Arianna Sighel

Personal information
- Born: 2 September 1996 (age 29) Trento, Italy

Sport
- Country: Italy
- Sport: Short track speed skating
- Club: Gruppo Sportivo Fiamme Oro

Medal record
Women's short track speed skating
Representing Italy
Olympic Games
| Silver medal – second place | 2026 Milano Cortina | 3000 m relay |
World Championships
| Gold medal – first place | 2026 Montreal | 2000 m mixed relay |
| Silver medal – second place | 2024 Rotterdam | 3000 m relay |
| Silver medal – second place | 2026 Montreal | 3000 m relay |
| Bronze medal – third place | 2021 Dordrecht | 3000 m relay |
| Bronze medal – third place | 2023 Seoul | 2000 m mixed relay |
European Championships
| Gold medal – first place | 2025 Dresden | 3000 m relay |
| Silver medal – second place | 2020 Debrecen | 3000 m relay |
| Silver medal – second place | 2024 Gdansk | 3000 m relay |
| Silver medal – second place | 2025 Dresden | 500 m |
| Silver medal – second place | 2026 Tilburg | 3000 m relay |
| Bronze medal – third place | 2021 Gdansk | 3000 m relay |
| Bronze medal – third place | 2023 Gdansk | 3000 m relay |
| Bronze medal – third place | 2023 Gdansk | 2000 m mixed relay |
| Bronze medal – third place | 2026 Tilburg | 1500 m |

= Arianna Sighel =

Italian speed skater (born 1996)

Arianna Sighel (born 2 September 1996) is an Italian short-track speed skater. Sighel was member of the Italian relay teams at the 2021, 2023 and 2024 World Championships, winning two bronze and one silver medal. She represented Italy at the European Championships between 2020 and 2026, winning several individual and team medals. At the 2026 Winter Olympics, Sighel won a silver medal in the 3000 m relay.

== Career ==
Arianna Sighel is a daughter of Roberto Sighel, who is also her coach, and the older sister of Pietro Sighel.

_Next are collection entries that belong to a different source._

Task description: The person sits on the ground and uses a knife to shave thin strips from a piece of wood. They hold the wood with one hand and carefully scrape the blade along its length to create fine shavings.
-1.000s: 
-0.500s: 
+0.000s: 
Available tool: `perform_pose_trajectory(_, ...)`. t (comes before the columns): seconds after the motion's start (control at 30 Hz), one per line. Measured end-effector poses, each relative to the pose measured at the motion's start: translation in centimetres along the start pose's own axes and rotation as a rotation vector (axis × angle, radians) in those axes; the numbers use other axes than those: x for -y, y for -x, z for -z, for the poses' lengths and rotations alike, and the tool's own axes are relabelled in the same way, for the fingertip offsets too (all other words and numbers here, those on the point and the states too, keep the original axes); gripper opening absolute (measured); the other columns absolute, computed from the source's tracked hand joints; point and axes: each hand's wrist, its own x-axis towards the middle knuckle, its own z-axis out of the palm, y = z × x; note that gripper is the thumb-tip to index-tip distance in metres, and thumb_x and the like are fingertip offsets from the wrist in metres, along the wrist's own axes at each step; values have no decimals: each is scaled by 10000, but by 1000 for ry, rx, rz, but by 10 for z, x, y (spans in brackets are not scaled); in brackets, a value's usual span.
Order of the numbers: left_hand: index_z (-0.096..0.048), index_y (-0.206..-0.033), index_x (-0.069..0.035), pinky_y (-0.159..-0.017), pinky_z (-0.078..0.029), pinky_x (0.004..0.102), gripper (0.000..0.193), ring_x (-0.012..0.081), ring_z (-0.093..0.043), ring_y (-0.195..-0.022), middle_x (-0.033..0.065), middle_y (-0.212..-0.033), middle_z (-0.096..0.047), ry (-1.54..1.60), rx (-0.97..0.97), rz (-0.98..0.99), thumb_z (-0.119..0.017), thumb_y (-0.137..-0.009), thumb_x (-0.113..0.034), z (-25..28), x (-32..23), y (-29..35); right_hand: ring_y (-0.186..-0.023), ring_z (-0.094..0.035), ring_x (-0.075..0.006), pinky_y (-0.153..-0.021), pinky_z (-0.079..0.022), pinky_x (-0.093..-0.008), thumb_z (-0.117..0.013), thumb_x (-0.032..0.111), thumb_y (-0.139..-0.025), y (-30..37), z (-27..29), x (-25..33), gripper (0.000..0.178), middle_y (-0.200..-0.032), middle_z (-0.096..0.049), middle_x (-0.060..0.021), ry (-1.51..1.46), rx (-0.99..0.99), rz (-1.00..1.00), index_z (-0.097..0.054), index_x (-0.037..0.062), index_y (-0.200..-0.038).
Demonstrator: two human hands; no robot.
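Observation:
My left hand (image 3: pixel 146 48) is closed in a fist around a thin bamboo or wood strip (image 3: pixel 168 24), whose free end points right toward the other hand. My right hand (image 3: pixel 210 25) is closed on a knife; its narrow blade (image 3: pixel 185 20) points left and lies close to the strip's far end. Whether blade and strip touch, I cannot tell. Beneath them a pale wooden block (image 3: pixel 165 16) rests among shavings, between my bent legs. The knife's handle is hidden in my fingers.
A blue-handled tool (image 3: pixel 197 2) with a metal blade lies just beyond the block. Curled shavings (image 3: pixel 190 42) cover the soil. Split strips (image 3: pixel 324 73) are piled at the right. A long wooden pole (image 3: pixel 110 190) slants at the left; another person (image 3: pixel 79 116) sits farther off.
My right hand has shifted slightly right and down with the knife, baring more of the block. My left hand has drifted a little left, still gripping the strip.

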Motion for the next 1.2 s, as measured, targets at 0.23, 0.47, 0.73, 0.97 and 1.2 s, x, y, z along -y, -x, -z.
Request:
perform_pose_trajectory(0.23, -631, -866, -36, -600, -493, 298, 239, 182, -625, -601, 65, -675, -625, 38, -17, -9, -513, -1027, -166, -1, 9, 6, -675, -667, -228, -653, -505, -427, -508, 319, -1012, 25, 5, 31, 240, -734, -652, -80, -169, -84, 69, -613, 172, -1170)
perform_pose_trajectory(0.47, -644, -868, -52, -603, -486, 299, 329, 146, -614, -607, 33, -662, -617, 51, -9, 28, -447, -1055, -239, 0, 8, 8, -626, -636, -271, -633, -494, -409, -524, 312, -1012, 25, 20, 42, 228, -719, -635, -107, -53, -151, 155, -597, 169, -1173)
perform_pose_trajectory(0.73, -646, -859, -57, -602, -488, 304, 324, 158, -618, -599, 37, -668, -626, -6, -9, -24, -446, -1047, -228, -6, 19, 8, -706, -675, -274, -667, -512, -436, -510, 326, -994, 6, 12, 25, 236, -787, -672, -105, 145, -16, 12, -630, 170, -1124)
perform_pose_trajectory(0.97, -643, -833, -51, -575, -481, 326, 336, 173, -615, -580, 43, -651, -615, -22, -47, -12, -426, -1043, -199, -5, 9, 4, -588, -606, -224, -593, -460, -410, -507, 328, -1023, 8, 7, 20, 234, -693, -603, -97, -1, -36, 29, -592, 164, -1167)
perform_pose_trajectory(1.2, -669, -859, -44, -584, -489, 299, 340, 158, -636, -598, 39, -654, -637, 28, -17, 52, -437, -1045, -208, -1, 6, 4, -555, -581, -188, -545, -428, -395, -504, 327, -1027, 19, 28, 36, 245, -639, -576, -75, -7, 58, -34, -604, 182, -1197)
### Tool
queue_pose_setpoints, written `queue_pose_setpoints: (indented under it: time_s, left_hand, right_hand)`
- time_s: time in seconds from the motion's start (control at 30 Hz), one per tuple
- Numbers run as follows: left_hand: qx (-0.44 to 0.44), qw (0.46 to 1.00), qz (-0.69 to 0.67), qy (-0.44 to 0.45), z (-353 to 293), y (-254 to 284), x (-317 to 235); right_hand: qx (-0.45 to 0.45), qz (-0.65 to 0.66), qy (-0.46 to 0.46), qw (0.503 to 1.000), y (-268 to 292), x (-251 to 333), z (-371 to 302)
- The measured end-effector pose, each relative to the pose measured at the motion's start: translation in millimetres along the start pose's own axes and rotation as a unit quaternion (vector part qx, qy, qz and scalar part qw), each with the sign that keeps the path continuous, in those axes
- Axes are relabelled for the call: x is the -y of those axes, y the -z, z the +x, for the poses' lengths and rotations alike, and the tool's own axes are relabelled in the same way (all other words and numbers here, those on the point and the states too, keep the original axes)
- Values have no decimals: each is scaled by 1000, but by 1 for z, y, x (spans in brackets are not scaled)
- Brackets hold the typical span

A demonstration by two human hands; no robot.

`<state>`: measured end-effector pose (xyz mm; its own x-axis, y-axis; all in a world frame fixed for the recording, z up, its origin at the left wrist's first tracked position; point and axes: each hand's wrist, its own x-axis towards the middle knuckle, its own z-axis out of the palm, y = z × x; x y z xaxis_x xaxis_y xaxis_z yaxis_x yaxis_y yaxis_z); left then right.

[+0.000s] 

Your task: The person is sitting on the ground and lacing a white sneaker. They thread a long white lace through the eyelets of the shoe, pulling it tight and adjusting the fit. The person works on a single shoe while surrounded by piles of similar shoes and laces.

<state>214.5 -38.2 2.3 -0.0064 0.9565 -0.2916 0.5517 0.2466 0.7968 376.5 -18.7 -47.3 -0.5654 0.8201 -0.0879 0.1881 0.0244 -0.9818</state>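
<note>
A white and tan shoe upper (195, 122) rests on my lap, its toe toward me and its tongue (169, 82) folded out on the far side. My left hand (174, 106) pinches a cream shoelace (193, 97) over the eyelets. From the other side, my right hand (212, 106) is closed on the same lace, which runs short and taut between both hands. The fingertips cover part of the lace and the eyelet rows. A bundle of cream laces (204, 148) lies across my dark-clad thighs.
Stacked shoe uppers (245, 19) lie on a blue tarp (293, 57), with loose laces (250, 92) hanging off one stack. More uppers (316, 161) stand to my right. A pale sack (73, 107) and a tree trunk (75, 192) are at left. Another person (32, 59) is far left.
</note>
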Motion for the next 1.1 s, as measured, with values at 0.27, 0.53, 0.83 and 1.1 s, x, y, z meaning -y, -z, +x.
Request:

She made her international debut at the 2012 Winter Youth Olympics. At the international senior level, her first podium was a second place at the 2020 European Championships with the Italian women's relay team. Sighel was part of that relay team that won the gold medal at the 2025 European Championships.

At the World Championships, Sighel was part of the Italian women's relay team that won a bronze medal in 2021 and a silver medal in 2024. She also was part of the mixed relay team that obtained the bronze medal in 2023.

Sighel represented Italy at the 2022 Winter Olympics and she is part of the Italian team at the 2026 Winter Olympics.